> **PROBLEM DESCRIPTION**
Skip the pictures and repeat each line of the data exactly.

---

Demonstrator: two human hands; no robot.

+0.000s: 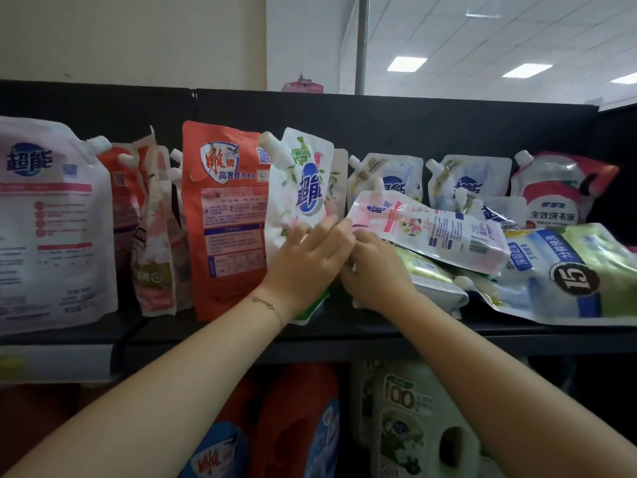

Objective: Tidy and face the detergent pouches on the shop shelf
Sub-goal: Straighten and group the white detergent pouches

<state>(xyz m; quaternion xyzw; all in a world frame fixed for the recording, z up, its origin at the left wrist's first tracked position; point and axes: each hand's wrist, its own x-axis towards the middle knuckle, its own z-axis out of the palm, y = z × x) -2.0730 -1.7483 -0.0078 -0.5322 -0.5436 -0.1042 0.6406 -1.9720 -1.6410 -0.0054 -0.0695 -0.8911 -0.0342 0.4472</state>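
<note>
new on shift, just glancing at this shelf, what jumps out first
Two hands meet mid-shelf: the left hand lies on an upright white floral pouch, the right hand at the corner of a pink pouch. Right of them, pouches lie toppled in a heap, a green pouch marked 15 foremost.

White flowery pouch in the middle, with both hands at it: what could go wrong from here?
The white floral pouch stands tilted with the left hand pressed on it; released, it may slump against the orange pouch or tip forward off the shelf.
The pink pouch lies slanted on a loose pile of flat pouches beside the right hand; a nudge could send it sliding.
</note>
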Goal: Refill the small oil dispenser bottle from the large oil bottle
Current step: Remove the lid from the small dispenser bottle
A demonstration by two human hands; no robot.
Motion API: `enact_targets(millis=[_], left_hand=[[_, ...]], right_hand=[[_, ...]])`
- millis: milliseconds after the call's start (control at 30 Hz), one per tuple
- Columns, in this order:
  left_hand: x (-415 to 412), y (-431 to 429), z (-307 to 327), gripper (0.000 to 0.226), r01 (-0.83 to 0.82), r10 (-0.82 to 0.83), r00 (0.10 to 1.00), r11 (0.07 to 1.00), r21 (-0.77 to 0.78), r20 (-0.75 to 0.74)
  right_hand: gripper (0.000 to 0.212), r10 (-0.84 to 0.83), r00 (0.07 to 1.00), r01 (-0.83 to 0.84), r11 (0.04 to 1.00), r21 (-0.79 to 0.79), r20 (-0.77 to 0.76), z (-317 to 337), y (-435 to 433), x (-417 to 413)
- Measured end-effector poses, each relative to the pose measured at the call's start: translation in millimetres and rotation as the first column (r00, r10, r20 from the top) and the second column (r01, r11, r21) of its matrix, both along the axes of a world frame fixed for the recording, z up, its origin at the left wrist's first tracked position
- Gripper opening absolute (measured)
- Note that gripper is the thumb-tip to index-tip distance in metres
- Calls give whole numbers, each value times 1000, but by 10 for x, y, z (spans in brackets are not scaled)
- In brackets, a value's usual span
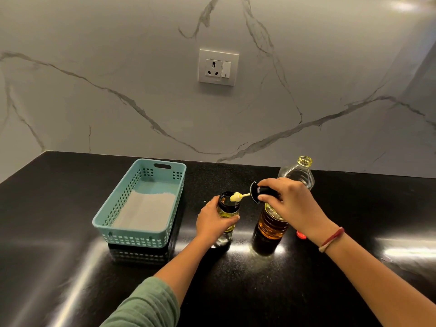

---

> **ANSWER TO THE PROBLEM**
Demonstrator: two human hands; no robot.

+0.000s: 

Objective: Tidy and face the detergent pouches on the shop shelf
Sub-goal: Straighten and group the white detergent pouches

<state>(xyz m; quaternion xyzw; all in a world frame fixed for the recording, z up, its origin at the left wrist's first tracked position; point and axes: each hand's wrist, its own x-axis towards the middle knuckle, its own z-axis out of the palm, y = z × x) -2.0730 -1.7483 -0.0078 -0.5322 -0.5436 -0.1042 0.6406 -1.9720 -1.6410 -0.0054 -0.0695 -0.8911 -0.0342 0.4472</state>
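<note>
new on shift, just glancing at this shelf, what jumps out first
Two hands meet mid-shelf: the left hand lies on an upright white floral pouch, the right hand at the corner of a pink pouch. Right of them, pouches lie toppled in a heap, a green pouch marked 15 foremost.

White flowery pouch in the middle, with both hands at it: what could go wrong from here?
The white floral pouch stands tilted with the left hand pressed on it; released, it may slump against the orange pouch or tip forward off the shelf.
The pink pouch lies slanted on a loose pile of flat pouches beside the right hand; a nudge could send it sliding.
</note>
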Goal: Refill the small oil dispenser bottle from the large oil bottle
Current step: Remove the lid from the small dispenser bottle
A demonstration by two human hands; no robot.
Motion API: `enact_targets(millis=[_], left_hand=[[_, ...]], right_hand=[[_, ...]])`
- millis: milliseconds after the call's start (control at 30 Hz), one per tuple
- Columns, in this order:
  left_hand: x (-415 to 412), y (-431 to 429), z (-307 to 327), gripper (0.000 to 0.226), r01 (-0.83 to 0.82), r10 (-0.82 to 0.83), r00 (0.10 to 1.00), r11 (0.07 to 1.00), r21 (-0.77 to 0.78), r20 (-0.75 to 0.74)
  right_hand: gripper (0.000 to 0.212), r10 (-0.84 to 0.83), r00 (0.07 to 1.00), r01 (-0.83 to 0.84), r11 (0.04 to 1.00), r21 (-0.79 to 0.79), r20 (-0.77 to 0.76), z (-317 to 337), y (-435 to 433), x (-417 to 413)
- Measured end-effector poses, each relative to the pose measured at the call's start: translation in millimetres and rotation as the first column (r00, r10, r20 from the top) and the second column (r01, r11, r21) of its matrix, both along the axes of a world frame fixed for the recording, z up, its origin at the left wrist's first tracked position
- Gripper opening absolute (measured)
- Note that gripper is the thumb-tip to index-tip distance in metres
- Calls give whole numbers, each value times 1000, but by 10 for x, y, z (spans in brackets are not scaled)
- In brackets, a value's usual span

This answer requires no additional content.